New data from SparkToro and Similarweb puts a precise number on something website owners have been feeling for years: the majority of Google searches now end without anyone clicking on anything.
In 2016, 45% of Google searches resulted in zero clicks — meaning the user either searched again, got their answer from the results page itself, or simply closed the tab. By 2019, that figure had crossed 50%. By 2024, it was at 60%. Today, in 2026, it stands at 68%.

That’s more than two in every three Google searches producing no website visit at all.
The trend cuts across geographies. In the UK, 69.5% of searches are zero-click. The US sits at 68%. France, Canada, Italy, and Germany all fall in the 62–65% range. The numbers vary, but the direction is consistent everywhere — the gap between “searched on Google” and “visited a website” keeps widening.

What’s Driving It
Zero-click searches aren’t a new phenomenon. Google has been surfacing quick answers — weather, sports scores, currency conversions, knowledge panel snippets — for over a decade. Every time it adds a direct answer to the results page, a certain number of clicks that would have gone to a third-party website stay on Google instead.
What changed more recently is the scale of that behavior. Google’s AI Overviews, rolled out broadly in 2024 and 2025, placed AI-generated answer summaries at the very top of the results page for a far wider category of queries than the old featured snippets covered. The effect was immediate and measurable. Search traffic to websites fell roughly 25% between mid-2025 and May 2026, per Ahrefs data cited by a16z, while every other traffic channel held roughly steady. The cause wasn’t mysterious — users were getting answers on the results page and leaving.
The irony is that Google’s own search usage numbers rose during this period. More people are using Google than before. The product is working, in the sense that users are getting what they came for. The question is who captures the value of that interaction — and increasingly, the answer is Google, not the web.
Not Just AI Overviews
It’s worth separating out the different components of zero-click behavior, because they point to different things. Roughly 25-30% of zero-click searches end in another search rather than a session ending entirely. That category reflects search refinement — users who don’t find what they want in the first query and try again. This has always existed and isn’t especially alarming on its own.
The more structurally significant category is search sessions that simply end. In the UK, 43% of all searches end with no click and no follow-up search. In the US, it’s 39%. In France, 42%. These are users who asked a question and considered it answered — by the results page itself, by an AI summary, or by a knowledge panel — without visiting any external source.
That category is the one that’s been growing fastest, and it maps directly onto the expansion of Google’s on-page answer features.
What It Means For Publishers
For websites that built their traffic models around organic Google search, the practical implications are significant. Google CEO Sundar Pichai has argued that AI enhances rather than replaces search, and that clicks following AI-assisted searches are more qualified. That may be true at the aggregate level, but it does little to reassure publishers watching their analytics decline while their Google Search Console impressions hold steady or rise.
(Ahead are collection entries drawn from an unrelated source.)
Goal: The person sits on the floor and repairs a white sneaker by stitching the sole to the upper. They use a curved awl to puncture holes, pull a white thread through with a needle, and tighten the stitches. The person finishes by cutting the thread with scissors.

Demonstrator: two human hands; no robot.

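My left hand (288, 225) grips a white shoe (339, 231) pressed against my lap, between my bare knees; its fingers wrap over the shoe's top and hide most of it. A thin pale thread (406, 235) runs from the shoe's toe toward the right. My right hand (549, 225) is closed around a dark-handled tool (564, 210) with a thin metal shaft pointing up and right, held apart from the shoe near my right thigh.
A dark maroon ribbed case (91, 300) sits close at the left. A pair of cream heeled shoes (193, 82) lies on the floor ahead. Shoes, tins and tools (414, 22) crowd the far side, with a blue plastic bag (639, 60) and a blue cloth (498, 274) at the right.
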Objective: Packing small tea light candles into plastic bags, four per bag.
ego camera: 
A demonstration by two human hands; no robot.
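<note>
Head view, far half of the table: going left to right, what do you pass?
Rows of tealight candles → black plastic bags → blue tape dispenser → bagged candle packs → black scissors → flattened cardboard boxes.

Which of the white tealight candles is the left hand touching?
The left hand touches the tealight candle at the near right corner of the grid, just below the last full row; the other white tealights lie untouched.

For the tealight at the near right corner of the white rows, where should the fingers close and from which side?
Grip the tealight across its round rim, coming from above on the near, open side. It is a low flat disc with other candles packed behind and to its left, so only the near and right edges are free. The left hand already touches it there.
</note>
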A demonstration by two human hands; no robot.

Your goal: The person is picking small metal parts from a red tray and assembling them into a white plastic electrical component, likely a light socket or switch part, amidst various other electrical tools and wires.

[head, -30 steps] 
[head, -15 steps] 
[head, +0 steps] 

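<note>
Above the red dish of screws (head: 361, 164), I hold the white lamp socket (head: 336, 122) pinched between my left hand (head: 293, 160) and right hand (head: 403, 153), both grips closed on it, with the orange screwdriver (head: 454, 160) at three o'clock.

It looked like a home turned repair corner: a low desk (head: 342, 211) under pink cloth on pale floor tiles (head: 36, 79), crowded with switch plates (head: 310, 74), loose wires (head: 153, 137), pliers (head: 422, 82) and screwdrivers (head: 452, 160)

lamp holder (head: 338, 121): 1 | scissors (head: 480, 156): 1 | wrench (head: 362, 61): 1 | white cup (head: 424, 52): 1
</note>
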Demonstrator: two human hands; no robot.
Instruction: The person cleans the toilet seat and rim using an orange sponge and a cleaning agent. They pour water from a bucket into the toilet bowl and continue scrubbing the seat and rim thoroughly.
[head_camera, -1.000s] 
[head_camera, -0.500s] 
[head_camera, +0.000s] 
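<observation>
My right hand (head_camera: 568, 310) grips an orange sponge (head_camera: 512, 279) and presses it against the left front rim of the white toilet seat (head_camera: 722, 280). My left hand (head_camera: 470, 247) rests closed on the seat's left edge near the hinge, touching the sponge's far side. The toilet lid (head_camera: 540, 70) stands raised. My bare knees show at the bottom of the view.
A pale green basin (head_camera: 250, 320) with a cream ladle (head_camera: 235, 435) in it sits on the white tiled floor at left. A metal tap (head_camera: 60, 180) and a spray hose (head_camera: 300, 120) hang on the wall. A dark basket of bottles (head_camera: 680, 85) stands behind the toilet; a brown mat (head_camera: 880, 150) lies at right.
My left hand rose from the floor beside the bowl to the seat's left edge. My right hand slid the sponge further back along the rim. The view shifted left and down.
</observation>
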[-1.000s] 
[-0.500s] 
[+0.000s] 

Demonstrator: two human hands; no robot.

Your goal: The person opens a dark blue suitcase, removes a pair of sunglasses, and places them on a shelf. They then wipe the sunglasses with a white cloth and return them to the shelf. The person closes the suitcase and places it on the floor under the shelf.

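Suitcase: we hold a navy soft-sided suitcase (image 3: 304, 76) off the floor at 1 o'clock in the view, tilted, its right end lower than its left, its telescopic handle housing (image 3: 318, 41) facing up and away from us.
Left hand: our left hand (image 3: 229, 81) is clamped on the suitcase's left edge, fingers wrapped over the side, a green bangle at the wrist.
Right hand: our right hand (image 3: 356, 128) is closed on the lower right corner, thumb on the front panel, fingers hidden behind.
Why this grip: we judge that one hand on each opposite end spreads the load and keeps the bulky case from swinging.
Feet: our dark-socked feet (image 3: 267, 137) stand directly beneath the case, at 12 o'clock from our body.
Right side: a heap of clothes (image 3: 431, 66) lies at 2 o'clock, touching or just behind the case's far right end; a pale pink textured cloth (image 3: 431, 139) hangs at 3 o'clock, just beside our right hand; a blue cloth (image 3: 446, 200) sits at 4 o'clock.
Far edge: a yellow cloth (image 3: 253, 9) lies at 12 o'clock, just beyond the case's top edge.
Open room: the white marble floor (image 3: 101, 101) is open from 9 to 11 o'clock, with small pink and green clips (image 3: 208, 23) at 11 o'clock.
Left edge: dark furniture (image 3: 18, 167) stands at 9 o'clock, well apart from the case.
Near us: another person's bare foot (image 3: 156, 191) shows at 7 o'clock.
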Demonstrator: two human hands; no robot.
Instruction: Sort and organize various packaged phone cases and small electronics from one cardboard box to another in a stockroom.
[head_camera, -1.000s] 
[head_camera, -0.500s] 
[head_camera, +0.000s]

The pattern — high impressions, falling clicks — is now common across news, informational content, and how-to publishing. It’s a structural reflection of what the zero-click data shows. Visibility on Google no longer translates to traffic in the way it once did.
This is also why AI as a traffic channel matters beyond just the question of whether people use ChatGPT or Perplexity instead of Google. Even if AI platforms generate less direct search traffic than Google, if they send a higher proportion of their users to external websites, they could become genuinely competitive as a referral source over time. For now, that hasn’t happened. AI tools account for a negligible share of web referral traffic despite their scale. The structural shift away from click-through hasn’t produced a corresponding structural shift toward a different referral source.
The Longer Arc
Looking at the 10-year span — 45% in 2016, 68% in 2026 — what’s striking is how consistent the direction has been, and how each phase of the acceleration corresponds to a Google product change. Featured snippets expanded clicks away from third parties around 2017-2018. The mobile shift, with its smaller screens and faster session endings, contributed through 2019. AI Overviews produced the steepest acceleration in the most recent period.
Each of these was, from Google’s perspective, an improvement to the user experience. Users get answers faster. Sessions complete more cleanly. Satisfaction metrics presumably improve. The downstream effect on the broader web publishing economy is real, but it’s a consequence rather than a goal.
The 68% figure isn’t a ceiling. Given the trajectory, there’s little reason to assume zero-click rates plateau in the near term. The more Google can answer directly on the results page, the fewer reasons users have to click elsewhere. That dynamic will keep moving in the same direction as AI answer quality improves.